++++ Stored data ++++
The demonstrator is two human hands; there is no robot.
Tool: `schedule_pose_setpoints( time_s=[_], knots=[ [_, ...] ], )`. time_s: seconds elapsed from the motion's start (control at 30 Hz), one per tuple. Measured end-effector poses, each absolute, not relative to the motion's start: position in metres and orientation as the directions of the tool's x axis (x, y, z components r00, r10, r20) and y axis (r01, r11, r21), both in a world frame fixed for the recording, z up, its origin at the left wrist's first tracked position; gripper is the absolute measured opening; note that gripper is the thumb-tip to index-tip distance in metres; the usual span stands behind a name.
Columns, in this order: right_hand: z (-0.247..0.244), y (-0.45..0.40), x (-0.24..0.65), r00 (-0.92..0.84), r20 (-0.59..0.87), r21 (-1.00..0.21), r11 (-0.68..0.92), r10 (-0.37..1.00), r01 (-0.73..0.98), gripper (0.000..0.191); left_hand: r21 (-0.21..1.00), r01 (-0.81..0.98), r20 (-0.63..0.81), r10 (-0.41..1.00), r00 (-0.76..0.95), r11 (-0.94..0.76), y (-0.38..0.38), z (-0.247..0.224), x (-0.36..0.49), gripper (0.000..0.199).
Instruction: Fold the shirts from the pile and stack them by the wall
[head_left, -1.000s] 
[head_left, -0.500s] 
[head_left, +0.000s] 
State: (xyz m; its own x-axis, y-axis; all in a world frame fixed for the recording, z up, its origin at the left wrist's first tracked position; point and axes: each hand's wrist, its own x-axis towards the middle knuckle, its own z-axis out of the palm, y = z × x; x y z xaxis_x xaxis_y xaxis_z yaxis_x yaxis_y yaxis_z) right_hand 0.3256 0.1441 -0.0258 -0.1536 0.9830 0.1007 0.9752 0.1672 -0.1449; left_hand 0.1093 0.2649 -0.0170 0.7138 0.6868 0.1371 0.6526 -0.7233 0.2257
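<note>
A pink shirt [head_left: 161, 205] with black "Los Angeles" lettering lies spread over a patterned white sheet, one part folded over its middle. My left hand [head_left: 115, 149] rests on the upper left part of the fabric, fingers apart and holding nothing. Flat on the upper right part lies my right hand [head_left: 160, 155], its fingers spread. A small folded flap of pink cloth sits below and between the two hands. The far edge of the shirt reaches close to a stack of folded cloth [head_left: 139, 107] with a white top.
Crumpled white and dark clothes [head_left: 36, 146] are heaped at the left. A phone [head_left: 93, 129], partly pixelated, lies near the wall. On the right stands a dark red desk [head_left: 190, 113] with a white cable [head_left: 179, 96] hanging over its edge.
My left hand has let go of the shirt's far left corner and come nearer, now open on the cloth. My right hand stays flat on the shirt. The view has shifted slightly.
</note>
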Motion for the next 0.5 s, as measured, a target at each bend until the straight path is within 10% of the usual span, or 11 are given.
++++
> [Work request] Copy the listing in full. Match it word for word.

> [Answer space]
The demonstrator is two human hands; there is no robot.
Tool: `schedule_pose_setpoints( time_s=[_], knots=[ [_, ...] ], )`. time_s: seconds elapsed from the motion's start (control at 30 Hz), one per tuple. Measured end-effector poses, each absolute, not relative to the motion's start: position in metres and orientation as the directions of the tool's x axis (x, y, z components r00, r10, r20) and y axis (r01, r11, r21), both in a world frame fixed for the recording, z up, its origin at the left wrist's first tracked position; gripper is the absolute measured opening; note that gripper is the thumb-tip to index-tip distance in metres; the usual span stands behind a name.
Columns, in this order: right_hand: z (-0.247..0.244), y (-0.45..0.40), x (-0.24..0.65), r00 (-0.92..0.84), r20 (-0.59..0.87), r21 (-1.00..0.21), r11 (-0.68..0.92), r10 (-0.37..1.00), r01 (-0.73..0.98), gripper (0.000..0.191); left_hand: r21 (-0.21..1.00), r01 (-0.81..0.98), r20 (-0.63..0.81), r10 (-0.41..1.00), r00 (-0.76..0.95), r11 (-0.94..0.76), y (-0.38..0.38), z (-0.247..0.224), x (-0.36..0.49), gripper (0.000..0.199).
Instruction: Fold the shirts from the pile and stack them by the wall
[head_left, -1.000s] 
[head_left, -0.500s] 
[head_left, +0.000s] 
State: (xyz m; its own x-axis, y-axis; all in a world frame fixed for the recording, z up, its origin at the left wrist's first tracked position; point and axes: each hand's wrist, its own x-axis towards the middle knuckle, its own z-axis out of the palm, y = z × x; x y z xaxis_x xaxis_y xaxis_z yaxis_x yaxis_y yaxis_z) right_hand 0.3256 0.1441 -0.0258 -0.1536 0.9830 0.1007 0.9752 0.1672 -0.1449; left_hand 0.1093 0.2649 -0.0170 0.7138 0.6868 0.1371 0.6526 -0.7233 0.2257
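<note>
A pink shirt [head_left: 161, 205] with black "Los Angeles" lettering lies spread over a patterned white sheet, one part folded over its middle. My left hand [head_left: 115, 149] rests on the upper left part of the fabric, fingers apart and holding nothing. Flat on the upper right part lies my right hand [head_left: 160, 155], its fingers spread. A small folded flap of pink cloth sits below and between the two hands. The far edge of the shirt reaches close to a stack of folded cloth [head_left: 139, 107] with a white top.
Crumpled white and dark clothes [head_left: 36, 146] are heaped at the left. A phone [head_left: 93, 129], partly pixelated, lies near the wall. On the right stands a dark red desk [head_left: 190, 113] with a white cable [head_left: 179, 96] hanging over its edge.
My left hand has let go of the shirt's far left corner and come nearer, now open on the cloth. My right hand stays flat on the shirt. The view has shifted slightly.
</note>
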Motion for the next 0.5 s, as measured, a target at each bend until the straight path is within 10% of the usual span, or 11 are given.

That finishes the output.